Labour plans to force a Scottish Parliament vote on a higher top rate of tax for Scotland’s richest.
The party’s election campaign set out a policy to restore the 50p tax rate for people earning more than £150,000.
The SNP backed the move at the 2015 General Election but Nicola Sturgeon later ruled out a 50p income tax rate for the first year Holyrood has its new powers.
The Scottish Government gains control over income tax rates and bands in April 2017, as part of the devolution of new powers in the Scotland Bill.
Now Labour has tabled an amendment in a bid to force a vote on the tax issue at Holyrood during a parliamentary debate on Thursday.

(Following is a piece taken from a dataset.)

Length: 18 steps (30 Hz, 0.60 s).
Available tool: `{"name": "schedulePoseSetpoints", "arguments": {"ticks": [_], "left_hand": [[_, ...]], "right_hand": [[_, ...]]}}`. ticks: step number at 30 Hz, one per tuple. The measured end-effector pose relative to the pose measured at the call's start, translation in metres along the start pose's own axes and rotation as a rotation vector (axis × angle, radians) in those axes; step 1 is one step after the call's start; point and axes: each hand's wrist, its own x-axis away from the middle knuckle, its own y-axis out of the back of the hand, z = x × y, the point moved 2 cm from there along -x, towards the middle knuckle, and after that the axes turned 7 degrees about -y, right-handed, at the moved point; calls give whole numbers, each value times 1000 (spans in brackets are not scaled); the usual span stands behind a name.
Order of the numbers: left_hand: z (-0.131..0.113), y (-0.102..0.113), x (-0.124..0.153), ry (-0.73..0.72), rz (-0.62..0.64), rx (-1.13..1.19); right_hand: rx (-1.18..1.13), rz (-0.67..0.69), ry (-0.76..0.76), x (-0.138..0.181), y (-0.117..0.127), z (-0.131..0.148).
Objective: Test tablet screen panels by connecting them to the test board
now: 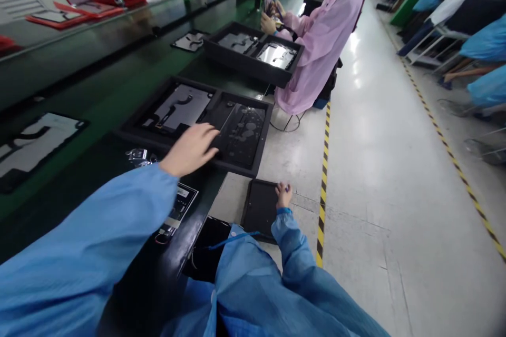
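My left hand [193, 148] reaches over the near edge of a black two-compartment tray [253, 166], its thumb and fingers apart and nothing in it. A grey-backed screen panel [185, 108] with a dark flex cable lies in the tray's left compartment. In the right compartment is a dark, glossy panel [247, 129]. Below the bench, my right hand [283, 195] has its fingers curled beside the upper right edge of a flat black tray [259, 210]. Whether it grips that edge or something small cannot be made out.
Another black tray [253, 60] with panels stands farther along the bench, beside a person in pink [324, 37]. Loose panels [43, 139] lie at left; a metallic part [140, 157] and a circuit-bearing panel [184, 202] sit near my left sleeve. Striped tape [324, 168] marks the floor.
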Motion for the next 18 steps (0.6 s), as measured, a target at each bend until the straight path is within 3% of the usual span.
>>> {"name": "schedulePoseSetpoints", "arguments": {"ticks": [4,7,13,18], "left_hand": [[-14,-41,-54,-113,305,27],[-16,-50,-68,-199,348,-24],[-17,-48,-60,-416,163,-259],[0,-31,-63,-256,-84,-39]], "right_hand": [[-13,228,74,-8,-47,55],[19,408,153,17,-71,81],[123,487,260,53,-87,86],[173,486,286,57,-87,83]]}}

The Scottish Government motion for debate proposes “creating a fair and prosperous Scotland” and “using the new devolved powers” to tackle inequality, including building 50,000 affordable homes.

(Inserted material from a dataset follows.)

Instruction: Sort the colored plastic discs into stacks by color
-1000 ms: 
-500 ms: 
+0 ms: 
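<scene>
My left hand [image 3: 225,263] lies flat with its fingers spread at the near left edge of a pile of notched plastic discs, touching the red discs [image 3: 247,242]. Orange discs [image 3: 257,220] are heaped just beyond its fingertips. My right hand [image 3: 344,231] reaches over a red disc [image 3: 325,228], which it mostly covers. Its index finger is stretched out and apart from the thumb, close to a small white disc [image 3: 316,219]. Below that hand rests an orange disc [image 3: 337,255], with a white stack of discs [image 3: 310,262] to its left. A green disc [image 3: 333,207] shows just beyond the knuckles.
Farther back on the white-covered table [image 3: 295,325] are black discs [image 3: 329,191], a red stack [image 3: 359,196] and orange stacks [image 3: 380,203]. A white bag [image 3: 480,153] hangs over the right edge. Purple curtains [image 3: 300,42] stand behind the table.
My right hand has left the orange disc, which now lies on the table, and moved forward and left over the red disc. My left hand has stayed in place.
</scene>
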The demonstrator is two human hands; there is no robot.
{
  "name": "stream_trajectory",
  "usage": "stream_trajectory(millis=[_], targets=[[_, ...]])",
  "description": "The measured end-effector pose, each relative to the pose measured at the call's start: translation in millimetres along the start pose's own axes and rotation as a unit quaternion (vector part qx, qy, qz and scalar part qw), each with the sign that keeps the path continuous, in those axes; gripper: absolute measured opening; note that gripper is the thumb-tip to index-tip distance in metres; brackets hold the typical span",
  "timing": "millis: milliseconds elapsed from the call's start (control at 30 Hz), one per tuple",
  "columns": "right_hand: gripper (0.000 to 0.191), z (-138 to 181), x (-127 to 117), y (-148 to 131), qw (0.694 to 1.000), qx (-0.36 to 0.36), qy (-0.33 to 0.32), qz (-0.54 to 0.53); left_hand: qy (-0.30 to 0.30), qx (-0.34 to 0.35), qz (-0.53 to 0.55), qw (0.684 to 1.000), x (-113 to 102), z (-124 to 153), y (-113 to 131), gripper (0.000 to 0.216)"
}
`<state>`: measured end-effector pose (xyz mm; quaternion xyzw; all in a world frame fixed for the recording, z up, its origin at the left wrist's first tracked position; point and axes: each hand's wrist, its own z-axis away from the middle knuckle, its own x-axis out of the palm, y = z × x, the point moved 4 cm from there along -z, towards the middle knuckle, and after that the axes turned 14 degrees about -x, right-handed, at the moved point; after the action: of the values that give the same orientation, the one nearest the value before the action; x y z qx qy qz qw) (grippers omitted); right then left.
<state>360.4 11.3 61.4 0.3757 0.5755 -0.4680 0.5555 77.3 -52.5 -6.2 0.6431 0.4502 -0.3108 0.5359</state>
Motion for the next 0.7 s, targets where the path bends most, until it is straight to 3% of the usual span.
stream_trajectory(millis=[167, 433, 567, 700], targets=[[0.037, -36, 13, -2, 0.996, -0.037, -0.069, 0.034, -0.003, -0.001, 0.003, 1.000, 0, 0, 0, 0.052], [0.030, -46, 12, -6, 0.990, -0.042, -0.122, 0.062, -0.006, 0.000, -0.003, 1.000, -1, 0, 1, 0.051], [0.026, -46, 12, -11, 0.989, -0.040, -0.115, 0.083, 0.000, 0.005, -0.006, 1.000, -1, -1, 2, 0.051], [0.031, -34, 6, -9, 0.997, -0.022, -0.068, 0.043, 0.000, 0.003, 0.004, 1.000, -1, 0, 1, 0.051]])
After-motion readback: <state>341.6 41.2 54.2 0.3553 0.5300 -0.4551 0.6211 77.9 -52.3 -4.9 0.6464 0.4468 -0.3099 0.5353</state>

Labour’s amendment adds that the parliament “recognises the need for a higher top rate of tax for the richest earners so that this can be redistributed to tackle wider inequalities” and increases the affordable homes target to 60,000.

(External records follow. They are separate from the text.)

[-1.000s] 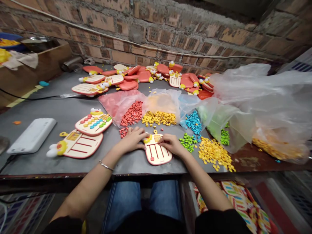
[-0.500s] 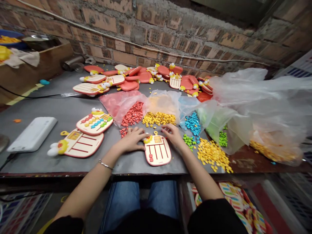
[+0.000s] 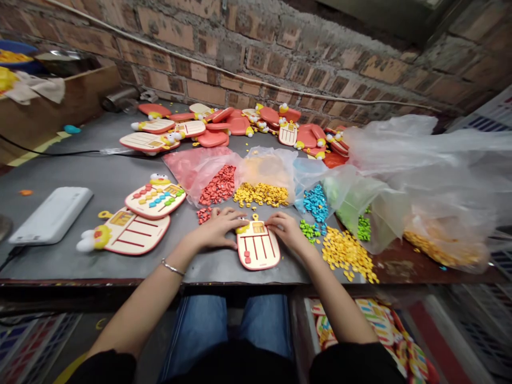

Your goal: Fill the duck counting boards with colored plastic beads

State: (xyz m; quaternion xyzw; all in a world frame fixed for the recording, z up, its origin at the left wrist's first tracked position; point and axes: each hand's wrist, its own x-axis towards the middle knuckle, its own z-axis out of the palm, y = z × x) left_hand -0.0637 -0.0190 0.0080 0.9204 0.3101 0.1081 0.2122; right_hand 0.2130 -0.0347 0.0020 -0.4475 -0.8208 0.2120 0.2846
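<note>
The left hand (image 3: 216, 230) and right hand (image 3: 286, 231) rest at the top of a duck-topped toy board (image 3: 258, 250), fingers (image 3: 276, 218) open, gripping nothing; yellow beads (image 3: 261, 194) lie at twelve o'clock.

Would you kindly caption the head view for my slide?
Left hand and right hand touch a duck board amid coloured pieces.

Passage on the counter (image 3: 108, 170) at middle left, heaped colored pieces (image 3: 260, 194) barring center, plastic bags (image 3: 420, 170) walling right
</note>
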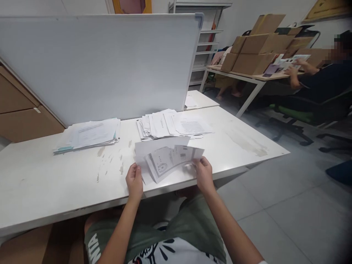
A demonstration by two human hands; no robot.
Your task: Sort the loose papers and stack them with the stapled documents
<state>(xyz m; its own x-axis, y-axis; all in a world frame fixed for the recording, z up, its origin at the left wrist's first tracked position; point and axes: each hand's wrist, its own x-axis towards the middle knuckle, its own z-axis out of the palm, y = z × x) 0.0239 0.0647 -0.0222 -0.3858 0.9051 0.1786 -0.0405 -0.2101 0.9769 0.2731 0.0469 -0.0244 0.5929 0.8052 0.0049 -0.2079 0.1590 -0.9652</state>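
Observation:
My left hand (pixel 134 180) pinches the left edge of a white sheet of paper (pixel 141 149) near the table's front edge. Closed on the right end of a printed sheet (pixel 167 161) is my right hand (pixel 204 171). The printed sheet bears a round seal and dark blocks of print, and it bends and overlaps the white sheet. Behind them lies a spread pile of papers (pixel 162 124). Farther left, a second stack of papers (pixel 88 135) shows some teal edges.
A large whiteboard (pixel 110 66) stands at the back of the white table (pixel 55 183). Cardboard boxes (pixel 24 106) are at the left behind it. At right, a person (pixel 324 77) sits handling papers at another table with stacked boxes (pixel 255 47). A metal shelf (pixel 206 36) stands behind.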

Scottish Labour deputy leader Alex Rowley said: “This vote is an opportunity for the SNP to make a simple choice - they can work with the centre left parties like Labour to stop the cuts and invest in our public services, or support the Tories to carry on with austerity.
“Labour will make the case that we should use the new powers over tax to introduce a 50p top rate of tax on the richest 1% earning over £150,000 a year.
“It’s the simple priorities we said we would adhere to in this parliament - tax the rich so we can invest in schools and stop the cuts to public services.”